Center on Wealth & Poverty

Why Do We Regulate?

Should government regulate business? I expect most people would answer “yes” to that question, but if you ask them why, I expect these same people will have a harder time giving an answer that makes sense.

Some may say, “in order to prevent businesses from engaging in fraud or misrepresentation.” But we do not need regulation to do that; there are already many federal, state and local statutes against fraud and misrepresentation, and businesses that behave badly can be dealt with through normal civil and criminal legal means. Others who are a bit more sophisticated might argue that we need to regulate business in order to protect people from “market failures.” However, the empirical evidence is that there are far fewer “market failures” than commonly imagined, and many of these so-called market failures are actually a result of misguided government policy or regulation.
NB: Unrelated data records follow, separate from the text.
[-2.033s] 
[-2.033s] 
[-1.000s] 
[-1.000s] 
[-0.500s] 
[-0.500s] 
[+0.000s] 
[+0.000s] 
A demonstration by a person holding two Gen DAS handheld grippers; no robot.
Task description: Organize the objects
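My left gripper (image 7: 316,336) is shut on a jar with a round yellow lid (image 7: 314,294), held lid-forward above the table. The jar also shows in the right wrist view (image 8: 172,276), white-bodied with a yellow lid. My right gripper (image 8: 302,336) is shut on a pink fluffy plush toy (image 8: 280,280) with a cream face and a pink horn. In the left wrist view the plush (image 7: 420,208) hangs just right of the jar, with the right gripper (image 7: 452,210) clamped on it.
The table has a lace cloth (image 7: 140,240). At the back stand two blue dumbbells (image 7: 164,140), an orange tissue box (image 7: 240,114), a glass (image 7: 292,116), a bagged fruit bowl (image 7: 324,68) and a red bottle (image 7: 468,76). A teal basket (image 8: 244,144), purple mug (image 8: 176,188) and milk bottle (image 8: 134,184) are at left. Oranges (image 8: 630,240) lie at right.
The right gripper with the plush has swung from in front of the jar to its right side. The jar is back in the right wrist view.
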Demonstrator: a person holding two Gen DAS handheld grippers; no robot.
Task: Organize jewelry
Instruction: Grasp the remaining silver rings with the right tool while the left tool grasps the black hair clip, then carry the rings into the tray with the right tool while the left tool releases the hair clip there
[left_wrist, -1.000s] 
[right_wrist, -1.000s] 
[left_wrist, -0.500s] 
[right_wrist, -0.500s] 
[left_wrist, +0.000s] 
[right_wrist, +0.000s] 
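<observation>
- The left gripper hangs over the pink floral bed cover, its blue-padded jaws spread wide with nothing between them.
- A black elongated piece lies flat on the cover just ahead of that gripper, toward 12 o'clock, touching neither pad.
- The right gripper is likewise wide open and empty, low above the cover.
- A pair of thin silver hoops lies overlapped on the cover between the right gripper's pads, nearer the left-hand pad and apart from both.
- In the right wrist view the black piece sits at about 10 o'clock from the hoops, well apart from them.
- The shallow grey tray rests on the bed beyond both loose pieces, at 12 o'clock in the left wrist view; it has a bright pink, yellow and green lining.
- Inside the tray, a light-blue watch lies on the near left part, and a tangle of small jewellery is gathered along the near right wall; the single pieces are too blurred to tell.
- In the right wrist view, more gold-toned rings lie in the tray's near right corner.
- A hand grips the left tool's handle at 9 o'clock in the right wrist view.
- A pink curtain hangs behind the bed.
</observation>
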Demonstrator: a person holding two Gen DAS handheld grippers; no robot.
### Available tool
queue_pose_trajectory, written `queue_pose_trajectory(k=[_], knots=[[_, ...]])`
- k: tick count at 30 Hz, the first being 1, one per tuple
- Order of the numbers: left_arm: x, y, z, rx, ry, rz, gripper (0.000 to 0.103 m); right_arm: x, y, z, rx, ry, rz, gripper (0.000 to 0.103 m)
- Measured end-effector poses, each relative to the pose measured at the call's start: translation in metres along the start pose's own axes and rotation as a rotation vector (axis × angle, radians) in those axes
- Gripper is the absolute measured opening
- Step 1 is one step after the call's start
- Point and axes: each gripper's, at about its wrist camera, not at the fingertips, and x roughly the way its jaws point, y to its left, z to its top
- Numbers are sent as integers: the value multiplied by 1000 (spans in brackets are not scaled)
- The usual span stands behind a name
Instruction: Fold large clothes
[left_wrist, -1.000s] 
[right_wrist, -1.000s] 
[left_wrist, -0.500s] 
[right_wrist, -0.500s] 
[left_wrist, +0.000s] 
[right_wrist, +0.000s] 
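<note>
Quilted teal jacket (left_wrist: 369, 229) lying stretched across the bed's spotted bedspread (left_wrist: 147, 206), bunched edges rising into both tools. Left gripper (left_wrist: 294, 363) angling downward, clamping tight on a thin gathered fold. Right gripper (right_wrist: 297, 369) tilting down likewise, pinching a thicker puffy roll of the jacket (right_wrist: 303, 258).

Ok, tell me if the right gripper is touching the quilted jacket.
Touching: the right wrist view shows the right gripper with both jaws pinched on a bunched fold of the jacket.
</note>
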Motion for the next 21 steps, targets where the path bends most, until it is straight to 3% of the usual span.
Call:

For a minute, try to imagine a world without government regulation, but where all of the standard laws against theft, fraud, misrepresentation and bodily injury still exist. Under such a scenario, what do you think would happen if we had no food and drug administration to tell us what was safe to consume? No financial regulators to protect us from bank failures and financial scams? No health and safety regulators to protect us from unsafe products? Would we all die? Not likely, because the judicial system, coupled with private standard setting associations, would likely give us an equal, if not a higher, level of protection than we have now.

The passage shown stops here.